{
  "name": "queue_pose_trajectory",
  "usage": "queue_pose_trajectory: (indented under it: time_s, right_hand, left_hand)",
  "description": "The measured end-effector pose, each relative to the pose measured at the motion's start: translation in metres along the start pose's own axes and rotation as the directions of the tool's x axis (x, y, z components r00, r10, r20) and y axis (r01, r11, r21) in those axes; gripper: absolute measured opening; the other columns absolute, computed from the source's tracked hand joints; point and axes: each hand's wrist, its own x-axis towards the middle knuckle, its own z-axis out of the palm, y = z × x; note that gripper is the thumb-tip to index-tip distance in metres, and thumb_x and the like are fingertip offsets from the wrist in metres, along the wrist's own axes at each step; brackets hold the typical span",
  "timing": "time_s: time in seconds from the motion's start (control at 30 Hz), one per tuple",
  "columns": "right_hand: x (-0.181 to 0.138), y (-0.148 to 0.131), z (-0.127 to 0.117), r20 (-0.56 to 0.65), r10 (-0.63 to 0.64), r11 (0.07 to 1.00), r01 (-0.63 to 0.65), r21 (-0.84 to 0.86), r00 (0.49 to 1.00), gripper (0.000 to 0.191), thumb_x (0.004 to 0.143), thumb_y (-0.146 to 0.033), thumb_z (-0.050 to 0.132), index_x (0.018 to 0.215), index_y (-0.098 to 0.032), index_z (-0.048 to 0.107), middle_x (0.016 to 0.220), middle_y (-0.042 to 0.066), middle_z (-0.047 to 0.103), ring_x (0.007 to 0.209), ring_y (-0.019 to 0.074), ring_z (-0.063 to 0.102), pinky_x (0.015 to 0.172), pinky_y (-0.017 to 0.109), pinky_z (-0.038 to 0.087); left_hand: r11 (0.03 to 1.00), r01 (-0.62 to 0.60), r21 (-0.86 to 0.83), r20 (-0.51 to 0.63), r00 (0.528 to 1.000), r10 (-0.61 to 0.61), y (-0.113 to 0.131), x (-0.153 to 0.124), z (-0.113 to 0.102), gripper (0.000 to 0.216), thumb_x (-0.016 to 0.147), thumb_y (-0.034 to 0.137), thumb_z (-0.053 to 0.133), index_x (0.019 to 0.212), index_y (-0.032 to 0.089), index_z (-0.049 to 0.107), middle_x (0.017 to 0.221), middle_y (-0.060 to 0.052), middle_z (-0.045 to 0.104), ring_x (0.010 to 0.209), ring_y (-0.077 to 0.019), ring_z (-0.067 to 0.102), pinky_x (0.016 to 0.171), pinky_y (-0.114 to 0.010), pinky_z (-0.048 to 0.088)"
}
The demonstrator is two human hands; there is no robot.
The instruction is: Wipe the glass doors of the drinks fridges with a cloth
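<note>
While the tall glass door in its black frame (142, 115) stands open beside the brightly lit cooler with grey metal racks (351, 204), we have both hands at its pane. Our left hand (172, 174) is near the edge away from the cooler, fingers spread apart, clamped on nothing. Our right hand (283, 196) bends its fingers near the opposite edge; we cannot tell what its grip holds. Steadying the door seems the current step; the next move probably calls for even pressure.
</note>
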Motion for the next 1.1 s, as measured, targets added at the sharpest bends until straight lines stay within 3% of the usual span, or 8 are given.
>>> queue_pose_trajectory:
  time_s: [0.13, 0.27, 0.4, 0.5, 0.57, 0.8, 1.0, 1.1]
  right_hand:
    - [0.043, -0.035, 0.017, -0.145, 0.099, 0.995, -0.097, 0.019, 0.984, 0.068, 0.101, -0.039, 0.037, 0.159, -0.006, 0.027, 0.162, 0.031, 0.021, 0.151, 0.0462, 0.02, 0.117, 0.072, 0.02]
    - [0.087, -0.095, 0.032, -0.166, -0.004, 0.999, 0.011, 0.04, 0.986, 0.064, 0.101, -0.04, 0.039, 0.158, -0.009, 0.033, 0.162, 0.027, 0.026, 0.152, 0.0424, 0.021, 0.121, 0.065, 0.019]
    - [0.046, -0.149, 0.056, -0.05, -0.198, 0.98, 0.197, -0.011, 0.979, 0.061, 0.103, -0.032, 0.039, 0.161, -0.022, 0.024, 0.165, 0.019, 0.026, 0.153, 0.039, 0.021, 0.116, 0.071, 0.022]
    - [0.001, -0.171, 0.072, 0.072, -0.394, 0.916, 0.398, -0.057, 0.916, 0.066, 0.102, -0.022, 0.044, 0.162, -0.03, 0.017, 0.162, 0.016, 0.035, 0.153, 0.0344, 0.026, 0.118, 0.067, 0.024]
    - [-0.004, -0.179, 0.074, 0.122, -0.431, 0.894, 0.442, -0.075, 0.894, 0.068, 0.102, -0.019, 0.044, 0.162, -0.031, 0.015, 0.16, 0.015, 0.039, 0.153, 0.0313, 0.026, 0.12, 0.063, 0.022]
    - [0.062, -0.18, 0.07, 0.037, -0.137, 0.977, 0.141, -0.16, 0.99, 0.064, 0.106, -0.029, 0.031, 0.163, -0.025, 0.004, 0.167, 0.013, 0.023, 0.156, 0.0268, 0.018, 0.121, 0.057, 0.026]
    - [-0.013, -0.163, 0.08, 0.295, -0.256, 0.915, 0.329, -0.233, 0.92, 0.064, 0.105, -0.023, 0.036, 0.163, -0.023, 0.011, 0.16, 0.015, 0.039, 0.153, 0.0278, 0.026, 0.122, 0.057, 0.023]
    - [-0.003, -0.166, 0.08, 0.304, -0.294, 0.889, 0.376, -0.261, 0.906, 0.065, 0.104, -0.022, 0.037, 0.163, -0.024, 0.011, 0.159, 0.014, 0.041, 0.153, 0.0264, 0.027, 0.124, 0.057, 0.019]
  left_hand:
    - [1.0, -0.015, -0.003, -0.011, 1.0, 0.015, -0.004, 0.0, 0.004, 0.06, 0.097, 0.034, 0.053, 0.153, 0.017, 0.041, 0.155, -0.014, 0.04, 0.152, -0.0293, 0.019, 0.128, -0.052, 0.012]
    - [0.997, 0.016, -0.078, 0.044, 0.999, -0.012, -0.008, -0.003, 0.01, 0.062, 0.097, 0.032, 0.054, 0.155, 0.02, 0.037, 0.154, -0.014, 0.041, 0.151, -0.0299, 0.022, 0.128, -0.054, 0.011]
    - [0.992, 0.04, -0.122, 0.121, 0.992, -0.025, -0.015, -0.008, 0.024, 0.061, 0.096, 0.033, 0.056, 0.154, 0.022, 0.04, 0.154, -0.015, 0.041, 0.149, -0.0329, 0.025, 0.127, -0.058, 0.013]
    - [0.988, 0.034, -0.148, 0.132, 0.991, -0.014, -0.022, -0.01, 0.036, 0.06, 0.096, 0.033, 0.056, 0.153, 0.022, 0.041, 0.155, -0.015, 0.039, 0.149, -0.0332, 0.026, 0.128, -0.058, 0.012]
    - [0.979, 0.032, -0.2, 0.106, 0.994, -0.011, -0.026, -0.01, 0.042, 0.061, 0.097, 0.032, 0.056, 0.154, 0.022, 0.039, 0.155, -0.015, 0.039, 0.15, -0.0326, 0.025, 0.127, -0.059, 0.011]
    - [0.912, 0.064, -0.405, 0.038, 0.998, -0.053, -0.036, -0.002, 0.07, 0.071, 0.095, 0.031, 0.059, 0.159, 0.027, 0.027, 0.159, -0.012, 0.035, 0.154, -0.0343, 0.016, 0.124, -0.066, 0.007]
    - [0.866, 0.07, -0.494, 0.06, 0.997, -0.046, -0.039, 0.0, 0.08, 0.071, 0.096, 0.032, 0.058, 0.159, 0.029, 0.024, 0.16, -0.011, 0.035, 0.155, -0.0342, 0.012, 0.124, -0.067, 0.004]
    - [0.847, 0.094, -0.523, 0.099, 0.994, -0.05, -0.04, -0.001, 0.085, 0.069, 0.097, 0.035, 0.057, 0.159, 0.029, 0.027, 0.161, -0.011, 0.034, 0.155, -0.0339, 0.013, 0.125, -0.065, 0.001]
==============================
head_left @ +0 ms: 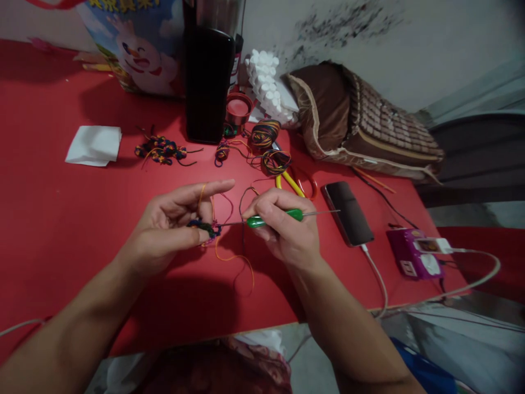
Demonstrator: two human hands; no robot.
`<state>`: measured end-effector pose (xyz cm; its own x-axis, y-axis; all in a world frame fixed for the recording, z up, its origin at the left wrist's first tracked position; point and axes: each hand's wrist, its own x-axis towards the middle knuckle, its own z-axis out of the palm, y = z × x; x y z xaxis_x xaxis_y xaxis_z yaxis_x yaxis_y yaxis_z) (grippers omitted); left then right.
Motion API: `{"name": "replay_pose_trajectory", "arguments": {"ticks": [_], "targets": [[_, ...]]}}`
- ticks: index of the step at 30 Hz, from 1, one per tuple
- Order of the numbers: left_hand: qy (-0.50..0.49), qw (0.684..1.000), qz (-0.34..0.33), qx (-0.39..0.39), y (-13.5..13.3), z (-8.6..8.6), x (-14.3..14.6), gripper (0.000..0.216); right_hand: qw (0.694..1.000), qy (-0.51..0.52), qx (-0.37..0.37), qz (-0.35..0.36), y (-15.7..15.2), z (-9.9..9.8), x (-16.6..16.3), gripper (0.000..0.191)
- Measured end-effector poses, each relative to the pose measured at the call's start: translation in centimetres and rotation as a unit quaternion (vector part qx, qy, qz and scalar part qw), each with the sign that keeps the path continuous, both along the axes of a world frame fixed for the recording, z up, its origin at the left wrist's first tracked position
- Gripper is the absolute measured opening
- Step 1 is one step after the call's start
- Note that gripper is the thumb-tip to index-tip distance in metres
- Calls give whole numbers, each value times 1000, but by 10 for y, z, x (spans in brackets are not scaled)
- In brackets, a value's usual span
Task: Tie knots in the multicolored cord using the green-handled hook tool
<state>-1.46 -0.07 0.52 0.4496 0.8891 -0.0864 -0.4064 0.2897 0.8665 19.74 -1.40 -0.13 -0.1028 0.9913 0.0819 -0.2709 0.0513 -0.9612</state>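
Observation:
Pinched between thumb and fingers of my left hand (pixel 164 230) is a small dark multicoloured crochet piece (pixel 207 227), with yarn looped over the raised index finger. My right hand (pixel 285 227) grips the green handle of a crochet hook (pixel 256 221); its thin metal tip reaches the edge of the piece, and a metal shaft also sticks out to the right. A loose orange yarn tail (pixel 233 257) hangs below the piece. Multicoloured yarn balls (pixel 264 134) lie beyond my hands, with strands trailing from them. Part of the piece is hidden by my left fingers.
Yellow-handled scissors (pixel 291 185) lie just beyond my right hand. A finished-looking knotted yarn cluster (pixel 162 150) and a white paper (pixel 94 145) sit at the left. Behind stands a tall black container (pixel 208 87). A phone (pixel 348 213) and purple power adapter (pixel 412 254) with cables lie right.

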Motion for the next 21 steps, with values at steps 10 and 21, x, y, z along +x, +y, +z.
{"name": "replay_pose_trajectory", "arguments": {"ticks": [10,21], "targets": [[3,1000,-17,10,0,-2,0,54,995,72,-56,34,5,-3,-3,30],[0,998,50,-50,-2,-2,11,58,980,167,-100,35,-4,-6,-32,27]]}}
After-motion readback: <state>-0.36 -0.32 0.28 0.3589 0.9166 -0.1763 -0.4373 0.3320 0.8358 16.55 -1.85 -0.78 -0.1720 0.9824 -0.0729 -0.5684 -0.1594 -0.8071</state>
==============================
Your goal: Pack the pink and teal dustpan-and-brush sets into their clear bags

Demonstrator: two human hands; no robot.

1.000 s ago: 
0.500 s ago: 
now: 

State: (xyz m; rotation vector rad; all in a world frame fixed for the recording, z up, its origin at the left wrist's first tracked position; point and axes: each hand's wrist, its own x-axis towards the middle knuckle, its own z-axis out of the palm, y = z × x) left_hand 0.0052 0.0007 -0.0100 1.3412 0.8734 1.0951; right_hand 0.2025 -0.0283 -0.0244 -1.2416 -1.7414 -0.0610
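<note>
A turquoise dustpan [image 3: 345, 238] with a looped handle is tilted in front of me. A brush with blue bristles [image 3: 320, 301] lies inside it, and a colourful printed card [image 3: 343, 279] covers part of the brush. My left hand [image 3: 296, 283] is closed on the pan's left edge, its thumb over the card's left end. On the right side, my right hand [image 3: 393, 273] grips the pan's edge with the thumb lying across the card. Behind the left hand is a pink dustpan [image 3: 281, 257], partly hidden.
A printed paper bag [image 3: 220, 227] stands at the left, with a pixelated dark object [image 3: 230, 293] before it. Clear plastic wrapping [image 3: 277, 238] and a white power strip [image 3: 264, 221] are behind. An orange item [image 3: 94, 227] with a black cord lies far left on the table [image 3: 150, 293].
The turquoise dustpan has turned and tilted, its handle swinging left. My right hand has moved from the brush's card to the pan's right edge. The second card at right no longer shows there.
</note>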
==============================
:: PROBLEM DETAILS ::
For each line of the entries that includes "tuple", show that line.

:: EXERCISE ANSWER ::
  "timing": "time_s: time in seconds from the motion's start (control at 30 Hz), one per tuple",
- ticks: index of the step at 30 Hz, from 1, one per tuple

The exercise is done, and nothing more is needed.